La liaison entre les bacs et les contrepoids est assurée par des câbles d’acier (8 de suspension et 32 de commande) dont la longueur totale est de 36 km. Huit groupes de mécanismes identiques, situés au sommet de l’ouvrage, dans la salle des machines, actionnent un bac. Ils sont composés de treuils à tambours et de poulies. Des dispositifs élaborés veillent à une bonne répartition des charges. Le guidage des bacs est assuré par des galets et des rails. La translation verticale s’effectue à une vitesse de 20 cm par seconde, ce qui porte la durée totale de translation du bac à 7 minutes. Mais le franchissement complet de l’ouvrage par les bateaux nécessite quelques 40 minutes. Quatre moteurs de 550 kW chacun sont chargés d’assurer la mise en marche d’un bac. Un réducteur grande vitesse puis un réducteur petite vitesse régulent successivement la vitesse de rotation des moteurs de 1 000 tours par minute à 100 tours par minute, puis à 1 tour par minute. Un arbre de synchronisation permet d’équilibrer convenablement la manœuvre sur toute la longueur du bac. La phase de translation est découpée en milliers de séquences, dont le bon déroulement est soumis en permanence à trois capteurs électroniques. À tout instant, si deux d’entre eux réagissent négativement, la manœuvre s’arrête instantanément.
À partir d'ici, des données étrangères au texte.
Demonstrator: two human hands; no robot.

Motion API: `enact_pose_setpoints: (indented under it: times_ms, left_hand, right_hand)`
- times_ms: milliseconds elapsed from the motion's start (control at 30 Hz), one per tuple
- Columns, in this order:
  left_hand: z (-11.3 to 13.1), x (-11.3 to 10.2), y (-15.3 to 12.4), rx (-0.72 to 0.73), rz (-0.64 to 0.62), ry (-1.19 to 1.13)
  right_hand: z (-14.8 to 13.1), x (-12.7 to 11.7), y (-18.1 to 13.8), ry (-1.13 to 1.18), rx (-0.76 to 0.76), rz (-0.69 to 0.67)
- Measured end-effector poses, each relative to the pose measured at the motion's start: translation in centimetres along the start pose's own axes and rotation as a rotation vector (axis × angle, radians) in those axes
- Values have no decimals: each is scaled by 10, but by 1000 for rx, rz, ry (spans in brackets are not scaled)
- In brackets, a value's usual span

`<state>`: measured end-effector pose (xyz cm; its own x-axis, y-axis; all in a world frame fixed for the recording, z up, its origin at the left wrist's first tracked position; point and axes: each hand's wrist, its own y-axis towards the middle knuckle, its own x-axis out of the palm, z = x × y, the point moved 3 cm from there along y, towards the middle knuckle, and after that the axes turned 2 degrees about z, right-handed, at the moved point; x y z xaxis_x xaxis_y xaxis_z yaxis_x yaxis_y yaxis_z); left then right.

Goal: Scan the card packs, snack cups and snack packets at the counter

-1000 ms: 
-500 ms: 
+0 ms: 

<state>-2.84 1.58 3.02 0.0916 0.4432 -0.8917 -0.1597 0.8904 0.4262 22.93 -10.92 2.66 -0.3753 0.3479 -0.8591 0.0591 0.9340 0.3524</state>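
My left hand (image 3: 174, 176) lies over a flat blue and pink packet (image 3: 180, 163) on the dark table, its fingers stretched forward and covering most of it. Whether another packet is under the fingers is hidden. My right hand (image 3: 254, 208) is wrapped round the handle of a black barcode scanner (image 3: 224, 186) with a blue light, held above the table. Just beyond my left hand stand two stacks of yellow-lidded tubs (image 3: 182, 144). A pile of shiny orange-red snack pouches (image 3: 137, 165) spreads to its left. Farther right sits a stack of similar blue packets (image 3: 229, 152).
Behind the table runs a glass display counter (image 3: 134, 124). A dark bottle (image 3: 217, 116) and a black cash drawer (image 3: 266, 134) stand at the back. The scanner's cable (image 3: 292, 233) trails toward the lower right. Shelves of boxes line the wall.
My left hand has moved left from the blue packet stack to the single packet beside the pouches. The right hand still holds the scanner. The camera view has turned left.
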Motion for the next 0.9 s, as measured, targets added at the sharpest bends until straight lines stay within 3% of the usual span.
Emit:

L’étanchéité des deux bacs a été également particulièrement soignée : leurs extrémités sont équipées d’une porte étanche au même titre que les extrémités des biefs amont et aval. Entre les deux portes, un joint souple assure une étanchéité absolue entre le bac et le bief pendant l’ouverture des portes qui sont manœuvrées simultanément.
Après 20 ans de travaux, la première ascension
Le 6 novembre 2001, après plus de vingt années d’études et de travaux, une première péniche, la CBR-12, d’un poids de 1 264 tonnes franchit pour la première fois l’ascenseur à bateau de Strépy-Thieu, marquant ainsi l’achèvement de la mise au gabarit européen du réseau des voies navigables wallonnes. Depuis les études préalables entreprises en 1978, près de 625 millions d’euros ont été dépensés, trois fois plus que le montant initialement prévu. À deux kilomètres en amont, le pont-canal du Sart, un autre monstre de béton, désenclave l’ascenseur. Ce pont-canal surplombe la route sur une longueur de près de 500 mètres. Ses piliers sont conçus pour supporter une charge d’eau totale qui avoisine les 800 000 tonnes. Quant aux quatre ascenseurs hydrauliques de l’ancien canal du Centre, c’est désormais un avenir touristique et culturel qui s’ouvre à eux, grâce aux promenades en bateaux qui sont proposées sur l’ancien canal aux berges verdoyantes.
[Photo : Surplombant la route sur une longueur de près de 500 mètres, le pont-canal du Sart a été conçu pour supporter une charge d’eau totale qui avoisine les 800000 tonnes.]